## [What you should do]
Please repeat, unchanged, the lines at the top of the listing below, ending with the one that has "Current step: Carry".

## [Data segment]
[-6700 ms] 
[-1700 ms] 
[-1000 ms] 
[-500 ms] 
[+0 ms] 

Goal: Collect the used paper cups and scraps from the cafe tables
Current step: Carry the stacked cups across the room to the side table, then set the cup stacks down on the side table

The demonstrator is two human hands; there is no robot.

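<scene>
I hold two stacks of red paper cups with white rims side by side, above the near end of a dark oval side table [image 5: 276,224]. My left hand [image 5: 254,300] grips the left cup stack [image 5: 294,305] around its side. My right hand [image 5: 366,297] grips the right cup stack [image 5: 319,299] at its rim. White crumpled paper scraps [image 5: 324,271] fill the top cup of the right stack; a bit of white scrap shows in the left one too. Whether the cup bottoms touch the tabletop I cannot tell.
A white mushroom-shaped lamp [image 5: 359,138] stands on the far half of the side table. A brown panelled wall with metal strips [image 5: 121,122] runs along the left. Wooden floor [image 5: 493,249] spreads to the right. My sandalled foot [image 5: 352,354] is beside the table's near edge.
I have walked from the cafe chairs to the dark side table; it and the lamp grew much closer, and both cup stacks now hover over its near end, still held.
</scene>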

## [Answer]
[-6700 ms] 
[-1700 ms] 
[-1000 ms] 
[-500 ms] 
[+0 ms] 

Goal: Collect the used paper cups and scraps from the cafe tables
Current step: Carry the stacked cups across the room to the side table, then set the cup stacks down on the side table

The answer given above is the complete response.